# CPU Cooler stuck in Motherboard, WTF?!!!!



## wolf2009 (Jul 3, 2009)

Zerotherm Nirvana is stuck in my GIGABYTE EX-38 DS4. 3 of the screws into the backplate come out, but the 4th one is stuck. The grove in the backplate holding this screw moves along with the screw, so the screw does not move out. 

I have removed the motherboard from the case and tried this. it does not work. 

So the cooler and cpu are embedded in this mobo forever now  

These are the kind of screws that go into the backplate






Here is what they screw into 





And here is the back of the backplate





Wat to do now ?


----------



## Taz100420 (Jul 3, 2009)

can ya drill it out with a very small bit?


----------



## wolf2009 (Jul 3, 2009)

Taz100420 said:


> can ya drill it out with a very small bit?



no idea how to do that


----------



## HossHuge (Jul 3, 2009)

How to Extract Stuck Screws......http://www.motorcycle.com/how-to/how-to-extract-stuck-screws-3440.html


----------



## troyrae360 (Jul 3, 2009)

can you put all the screws back in and then loosen the 4th screw?


----------



## Mussels (Jul 3, 2009)

just use a drill and drill it out. makes the cooler useless, but its already useless isnt it


----------



## Taz100420 (Jul 3, 2009)

get a Dremel and a cutting wheel, cut the screws from between the backplate and mobo.

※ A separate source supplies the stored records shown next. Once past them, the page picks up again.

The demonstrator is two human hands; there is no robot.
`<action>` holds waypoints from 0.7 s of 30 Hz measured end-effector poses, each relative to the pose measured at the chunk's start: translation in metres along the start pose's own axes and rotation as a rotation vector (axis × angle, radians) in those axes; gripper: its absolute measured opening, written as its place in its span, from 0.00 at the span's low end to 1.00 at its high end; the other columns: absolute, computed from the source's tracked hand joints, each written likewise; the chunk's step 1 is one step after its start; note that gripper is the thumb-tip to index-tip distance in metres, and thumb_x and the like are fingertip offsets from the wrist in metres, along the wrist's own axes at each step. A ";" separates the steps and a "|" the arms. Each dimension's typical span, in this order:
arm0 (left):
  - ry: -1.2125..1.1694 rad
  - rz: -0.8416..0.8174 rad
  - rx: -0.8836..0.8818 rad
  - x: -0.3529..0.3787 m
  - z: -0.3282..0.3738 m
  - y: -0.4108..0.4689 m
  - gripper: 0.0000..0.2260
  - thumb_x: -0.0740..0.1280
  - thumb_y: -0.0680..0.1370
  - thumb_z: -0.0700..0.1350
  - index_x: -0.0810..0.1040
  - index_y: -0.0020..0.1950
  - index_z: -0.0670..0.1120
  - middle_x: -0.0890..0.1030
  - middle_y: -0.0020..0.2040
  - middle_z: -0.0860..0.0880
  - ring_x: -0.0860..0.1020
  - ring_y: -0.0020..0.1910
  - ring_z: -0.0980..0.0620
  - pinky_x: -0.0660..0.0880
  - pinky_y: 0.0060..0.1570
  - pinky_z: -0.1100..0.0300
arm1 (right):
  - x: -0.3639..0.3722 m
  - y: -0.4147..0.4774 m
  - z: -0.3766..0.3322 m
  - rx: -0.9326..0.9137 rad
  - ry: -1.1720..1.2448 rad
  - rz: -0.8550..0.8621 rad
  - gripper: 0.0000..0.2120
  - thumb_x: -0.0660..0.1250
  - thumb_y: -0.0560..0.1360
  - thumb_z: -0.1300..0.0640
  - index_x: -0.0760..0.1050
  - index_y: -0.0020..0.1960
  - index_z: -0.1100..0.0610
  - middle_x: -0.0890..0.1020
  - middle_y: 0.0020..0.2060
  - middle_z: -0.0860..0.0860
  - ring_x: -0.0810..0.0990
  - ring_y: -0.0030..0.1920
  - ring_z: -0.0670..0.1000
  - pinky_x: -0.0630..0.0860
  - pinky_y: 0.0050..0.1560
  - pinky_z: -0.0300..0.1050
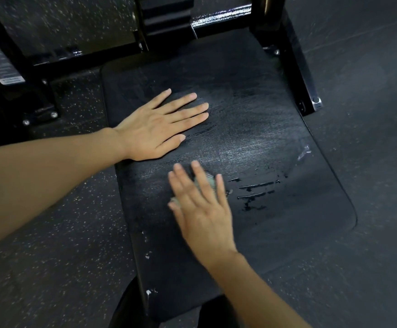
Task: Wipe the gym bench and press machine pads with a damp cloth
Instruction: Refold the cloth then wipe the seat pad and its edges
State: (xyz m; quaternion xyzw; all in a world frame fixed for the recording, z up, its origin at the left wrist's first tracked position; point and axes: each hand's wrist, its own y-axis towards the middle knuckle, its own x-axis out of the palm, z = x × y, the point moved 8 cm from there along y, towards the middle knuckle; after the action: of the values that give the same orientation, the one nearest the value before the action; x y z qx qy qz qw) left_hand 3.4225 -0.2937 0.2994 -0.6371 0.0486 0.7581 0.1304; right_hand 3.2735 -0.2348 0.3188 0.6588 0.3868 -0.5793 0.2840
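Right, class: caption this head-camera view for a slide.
Left hand rests flat on the black bench pad while the right hand presses a pale cloth onto its wet surface.

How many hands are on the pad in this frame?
2. The left hand lies flat on the upper left of the pad; the right hand presses the cloth near its middle.

The cloth lies mostly hidden under the blurred right hand, showing only between its fingers. Far left of the fingers, a label carries print too small to read.
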 end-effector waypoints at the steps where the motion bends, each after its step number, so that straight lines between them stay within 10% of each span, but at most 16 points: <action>1: 0.001 0.000 -0.004 0.000 0.002 0.000 0.26 0.46 0.84 0.52 0.53 0.81 0.48 0.53 0.81 0.51 0.49 0.81 0.48 0.43 0.77 0.45 | -0.004 -0.001 0.019 0.030 0.008 0.024 0.23 0.52 0.83 0.47 0.69 0.75 0.51 0.68 0.75 0.46 0.61 0.77 0.53 0.56 0.75 0.61; 11: -0.029 0.001 -0.078 0.006 0.026 0.001 0.26 0.46 0.83 0.51 0.52 0.82 0.48 0.51 0.82 0.51 0.48 0.81 0.49 0.43 0.78 0.44 | -0.015 -0.004 0.110 0.379 0.108 0.087 0.26 0.44 0.84 0.45 0.63 0.78 0.54 0.63 0.78 0.47 0.52 0.79 0.53 0.46 0.77 0.60; 21: -0.042 0.009 -0.166 0.006 0.045 0.007 0.26 0.47 0.83 0.51 0.52 0.82 0.47 0.52 0.82 0.50 0.48 0.81 0.49 0.43 0.77 0.46 | -0.007 -0.013 0.062 -0.024 -0.042 -0.004 0.26 0.47 0.83 0.46 0.65 0.77 0.55 0.65 0.77 0.48 0.59 0.78 0.54 0.54 0.75 0.60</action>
State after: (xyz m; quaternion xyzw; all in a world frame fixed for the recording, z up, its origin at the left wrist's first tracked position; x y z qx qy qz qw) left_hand 3.3765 -0.2889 0.3014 -0.6294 -0.0144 0.7734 0.0750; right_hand 3.2291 -0.2800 0.3165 0.6421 0.3891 -0.5890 0.2989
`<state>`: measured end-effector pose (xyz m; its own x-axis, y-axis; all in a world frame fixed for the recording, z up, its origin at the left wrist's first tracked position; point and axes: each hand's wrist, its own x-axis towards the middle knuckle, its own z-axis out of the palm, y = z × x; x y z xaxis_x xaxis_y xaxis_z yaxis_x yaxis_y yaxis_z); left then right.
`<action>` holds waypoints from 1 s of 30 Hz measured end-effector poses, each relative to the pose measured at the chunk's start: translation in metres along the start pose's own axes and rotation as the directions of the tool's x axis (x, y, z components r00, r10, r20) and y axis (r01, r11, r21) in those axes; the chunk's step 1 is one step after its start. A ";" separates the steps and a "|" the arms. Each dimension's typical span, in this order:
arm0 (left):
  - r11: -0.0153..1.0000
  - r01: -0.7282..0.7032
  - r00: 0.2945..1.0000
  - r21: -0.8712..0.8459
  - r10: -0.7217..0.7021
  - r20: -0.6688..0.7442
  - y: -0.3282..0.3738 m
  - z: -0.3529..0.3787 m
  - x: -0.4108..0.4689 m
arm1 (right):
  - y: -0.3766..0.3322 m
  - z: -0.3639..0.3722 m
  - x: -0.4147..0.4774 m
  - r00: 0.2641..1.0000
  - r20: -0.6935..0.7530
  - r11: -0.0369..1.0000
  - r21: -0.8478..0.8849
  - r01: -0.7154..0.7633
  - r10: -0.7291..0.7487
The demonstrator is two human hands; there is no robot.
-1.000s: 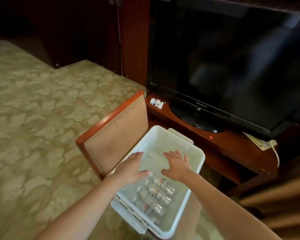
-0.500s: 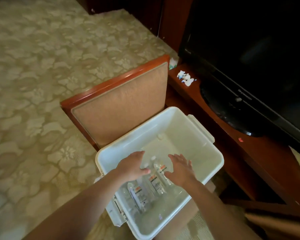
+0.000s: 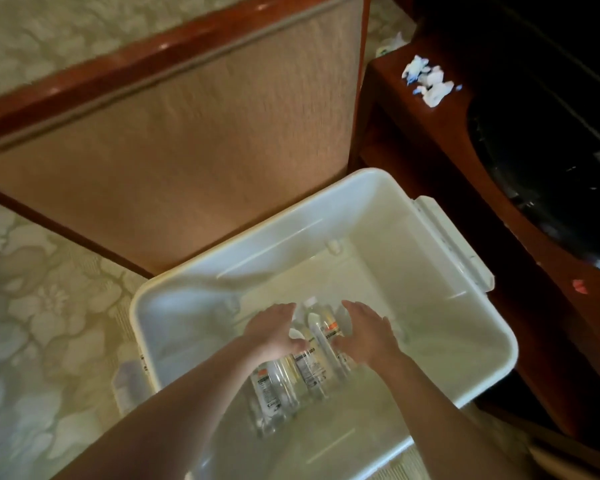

Its a very tight fit and ya have to be careful not to nick ur mobo

Or get some Vise-Grips


----------



## a_ump (Jul 3, 2009)

i say put in one of your other screws to hold hte back plate in place then unscrew the stuck one.


----------



## wolf2009 (Jul 3, 2009)

Mussels said:


> just use a drill and drill it out. makes the cooler useless, but its already useless isnt it



don't know how to drill. the cooler is not useless yet. its working, but this mobo will have the same combo for ever. and if one thing goes bad, will have to throw everything away. 



Taz100420 said:


> get a Dremel and a cutting wheel, cut the screws from between the backplate and mobo. Its a very tight fit and ya have to be careful not to nick ur mobo
> 
> Or get some Vise-Grips



dremel would probably kill hte mobo. 

don't know what to do with vise grip


----------



## Taz100420 (Jul 3, 2009)

wolf2009 said:


> don't know what to do with vise grip



grab the stuck screw the best way ya can and turn

Needle nose will be best


----------



## wolf2009 (Jul 3, 2009)

Taz100420 said:


> grab the stuck screw the best way ya can and turn
> 
> Needle nose will be best



that is the problem. the grove which the screw screws into is completely inside the backplate plastic and can't be held.


----------



## Taz100420 (Jul 3, 2009)

Can ya take a pic? Describing it is hard for me to picture it lol


----------



## HossHuge (Jul 3, 2009)

1. drill into the backplate through the screw with a size that is a little bigger.  It should destroy the screw and leave a hole in the backplate.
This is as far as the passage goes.